The Great Calcutta Killings of 1946 was another significant form of popular protest during this period. The riots broke out in the city of Calcutta between Hindus and Muslims and resulted in the deaths of thousands of people and the displacement of hundreds of thousands more. These riots were a major turning point in the independence movement and helped to solidify the demand for a separate Muslim state, Pakistan.

Workers’ strikes and labour protests were also significant forms of popular protest during this period. Workers in various industries such as textiles, mining, and transportation went on strike to demand better wages, working conditions, and the right to unionize. These strikes were often met with repression by the British authorities, but they helped to build support for the independence movement and to mobilize the working-class population.

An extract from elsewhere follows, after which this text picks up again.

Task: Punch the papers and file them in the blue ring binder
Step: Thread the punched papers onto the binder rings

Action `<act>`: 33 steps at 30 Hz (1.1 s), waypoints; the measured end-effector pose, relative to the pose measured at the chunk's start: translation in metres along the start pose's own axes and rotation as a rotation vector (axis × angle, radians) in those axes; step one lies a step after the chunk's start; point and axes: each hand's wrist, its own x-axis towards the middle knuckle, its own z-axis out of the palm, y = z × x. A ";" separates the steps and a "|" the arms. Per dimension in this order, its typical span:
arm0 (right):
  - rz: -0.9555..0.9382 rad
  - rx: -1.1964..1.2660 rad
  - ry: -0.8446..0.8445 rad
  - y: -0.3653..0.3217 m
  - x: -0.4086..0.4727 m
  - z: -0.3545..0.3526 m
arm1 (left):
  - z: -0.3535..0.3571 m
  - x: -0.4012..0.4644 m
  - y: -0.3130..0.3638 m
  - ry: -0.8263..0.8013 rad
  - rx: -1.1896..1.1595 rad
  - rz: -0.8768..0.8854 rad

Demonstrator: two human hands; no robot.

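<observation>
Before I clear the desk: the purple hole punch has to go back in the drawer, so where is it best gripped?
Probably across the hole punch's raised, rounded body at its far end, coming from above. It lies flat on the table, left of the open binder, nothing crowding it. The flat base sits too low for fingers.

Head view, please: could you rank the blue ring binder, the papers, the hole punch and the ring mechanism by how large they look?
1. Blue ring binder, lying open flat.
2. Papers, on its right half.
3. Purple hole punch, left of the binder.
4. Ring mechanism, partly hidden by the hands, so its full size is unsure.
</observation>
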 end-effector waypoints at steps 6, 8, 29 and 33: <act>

Student movements were also a significant form of popular protest during this period. Students in various regions of India, particularly in urban areas, formed student unions and organized protests to demand better education, more opportunities, and an end to British colonial rule. These student movements were often met with repression by the British authorities, but they helped to build support for the independence movement and to mobilize the student population.

Popular protests in India between 1945 and 1947 were a result of various factors such as economic hardship, political oppression, and the desire for independence from British colonial rule. The Quit India Movement, the Great Calcutta Killings, workers’ strikes, labour protests, and student movements were some of the forms that popular protests took during this period. These protests were met with repression by the British authorities, but they helped to build support for the independence movement and contributed to the eventual withdrawal of British colonial rule. The protests also highlighted the issues of communalism, labour rights, land rights and education which needed to be addressed by the newly independent government. Additionally, these movements helped to mobilize and unite different sections of society to strive for a common goal of independence, which ultimately led to the withdrawal of British colonial rule in 1947 and the birth of the new nation of India.